A las seis de la mañana
parecían olores a carne podrida, al mediodía a establos sin limpiar durante
mucho tiempo, por las tardes como si fueran heridas abiertas y secas. Y por la noche
apestaba a ropa podrida.
Aquellas cosas, como ya
dijimos, muy pronto se diseminaron por todo el pueblo y las comunidades
alrededor.
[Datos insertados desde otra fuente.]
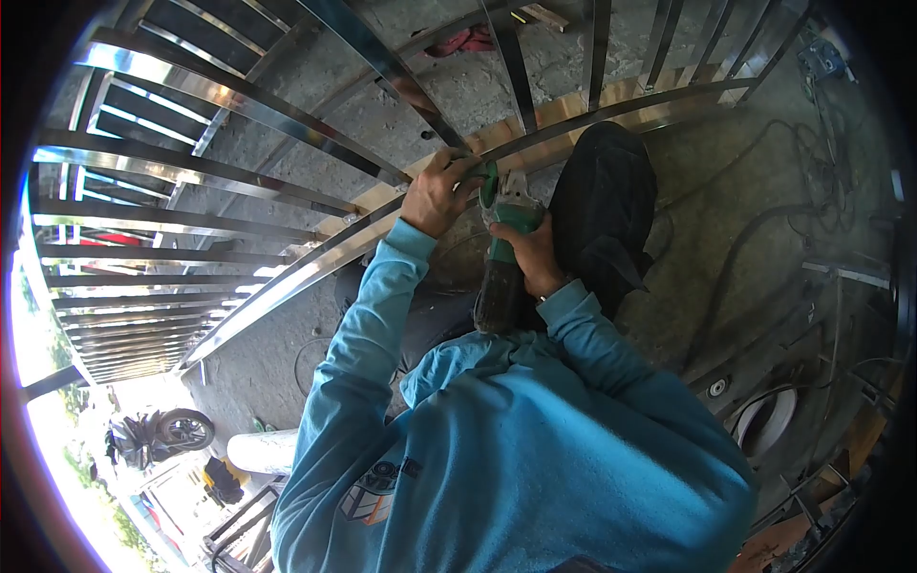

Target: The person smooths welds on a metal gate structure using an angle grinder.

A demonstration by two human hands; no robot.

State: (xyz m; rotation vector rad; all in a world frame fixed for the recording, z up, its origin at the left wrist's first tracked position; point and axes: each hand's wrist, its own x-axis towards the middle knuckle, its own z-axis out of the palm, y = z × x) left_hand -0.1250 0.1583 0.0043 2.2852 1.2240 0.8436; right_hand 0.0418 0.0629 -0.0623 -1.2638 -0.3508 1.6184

Y lo peor de todo era que nadie parecía hacer nada al respecto.
—Allí –dijo Ubaldo Sánchez al
escuchar como comentaba algo lo de las sombras— sucede algo muy, muy malo.
Y todos lo miraban,
comprendiendo que el borracho decía la verdad, pero sin poder hacer más que los
comentarios.
—¿Qué harías tú –le preguntó
el tabernero— si pudieras hacer algo al respecto?
El hombre, totalmente
alcoholizado, pero con la mirada perdida y con una luz de inteligencia allá en
el fondo dijo, sin apartar la mirada de la oscuridad que entraba por la puerta
abierta:
—Yo le
echaría un galón de gasolina y después le prendería un fósforo. Y no sólo a la
casa, sino a todos esos terrenos malditos.